Now, the oldies will eventually die off, we need to look with hope at the new generation of blogg^H^H^H^H^Hwikizens. But even they, as they will discover more advanced software, will have to maintain the "shizm" between how the newlines are handled. And it's in an especially sensitive, "transition" time, when a small obstacle like that can make them give up and forever stay in the newbie world of MS Word and blogs, locked out from proffessional software and non-Creole wikis.
Usability experts know of a thing called "myth of experienced user" -- a trap that interface designers often fall for, by designing two intrefaces, one for newbies and one for experienced users -- thinking that when a newbie will become experienced, they can switch to the more powerful but also more complicated interface. But this never happens, and users are locked forever in the "newbie" interface, just because they don't become more experienced with the more powerful one by using the less complicated one.

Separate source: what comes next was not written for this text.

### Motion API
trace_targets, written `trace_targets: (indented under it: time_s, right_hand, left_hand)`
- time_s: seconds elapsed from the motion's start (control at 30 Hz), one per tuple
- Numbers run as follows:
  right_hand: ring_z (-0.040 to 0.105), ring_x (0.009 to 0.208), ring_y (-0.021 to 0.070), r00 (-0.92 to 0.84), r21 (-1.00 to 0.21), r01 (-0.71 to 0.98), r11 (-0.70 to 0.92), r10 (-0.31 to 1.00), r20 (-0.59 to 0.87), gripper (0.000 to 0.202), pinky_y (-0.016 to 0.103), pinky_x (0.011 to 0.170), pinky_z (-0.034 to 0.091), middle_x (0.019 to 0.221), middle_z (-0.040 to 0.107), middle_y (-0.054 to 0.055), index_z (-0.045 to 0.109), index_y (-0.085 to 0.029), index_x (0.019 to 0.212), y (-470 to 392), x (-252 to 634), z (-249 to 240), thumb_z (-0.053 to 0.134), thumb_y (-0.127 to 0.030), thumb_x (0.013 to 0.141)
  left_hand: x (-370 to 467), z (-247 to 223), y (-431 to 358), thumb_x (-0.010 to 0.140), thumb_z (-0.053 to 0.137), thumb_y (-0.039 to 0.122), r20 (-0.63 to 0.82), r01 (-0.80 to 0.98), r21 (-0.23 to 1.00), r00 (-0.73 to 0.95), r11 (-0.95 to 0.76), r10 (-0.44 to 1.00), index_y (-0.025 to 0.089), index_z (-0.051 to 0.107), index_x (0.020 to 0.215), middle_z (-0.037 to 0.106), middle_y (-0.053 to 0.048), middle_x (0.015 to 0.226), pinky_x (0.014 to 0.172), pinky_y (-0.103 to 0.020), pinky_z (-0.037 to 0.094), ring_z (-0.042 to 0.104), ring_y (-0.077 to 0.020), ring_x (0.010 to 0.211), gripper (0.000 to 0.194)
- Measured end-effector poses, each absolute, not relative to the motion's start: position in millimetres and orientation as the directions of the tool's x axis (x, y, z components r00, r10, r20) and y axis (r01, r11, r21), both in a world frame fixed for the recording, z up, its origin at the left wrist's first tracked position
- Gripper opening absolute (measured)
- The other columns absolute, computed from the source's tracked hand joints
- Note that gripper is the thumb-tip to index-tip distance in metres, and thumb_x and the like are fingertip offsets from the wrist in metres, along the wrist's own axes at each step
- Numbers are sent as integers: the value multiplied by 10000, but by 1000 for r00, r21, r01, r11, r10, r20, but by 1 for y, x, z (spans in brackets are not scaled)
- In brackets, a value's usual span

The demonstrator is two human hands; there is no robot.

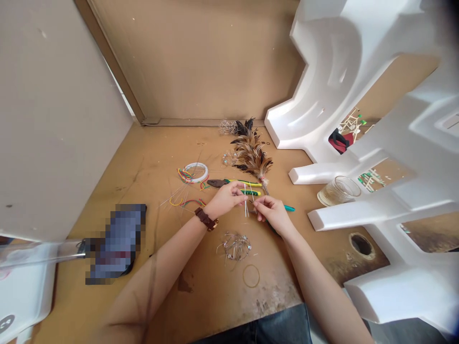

I'm strongly convinced that this kind of "pro-newbie" decissions create a similar chasm -- not between interfaces of a single application, but between different wikis. Creole is not intended to be the one and only wiki markup. We don't want to lock users from other wikis, we want to introduce them gently to them. Thus, Creole should be simple and easy to learn, but it should not be substantially different from other wiki markups.
Technical difficulties #
Everyone who tried to implement a Creole parser knows that this rule, together with some other special cases, increases the parser's complexity considerably, making it much harder to create, debug and extend. Hard to write parser means worse adoption across different wiki engines and more accidental incosistences between implementations. That's on the side of the developers.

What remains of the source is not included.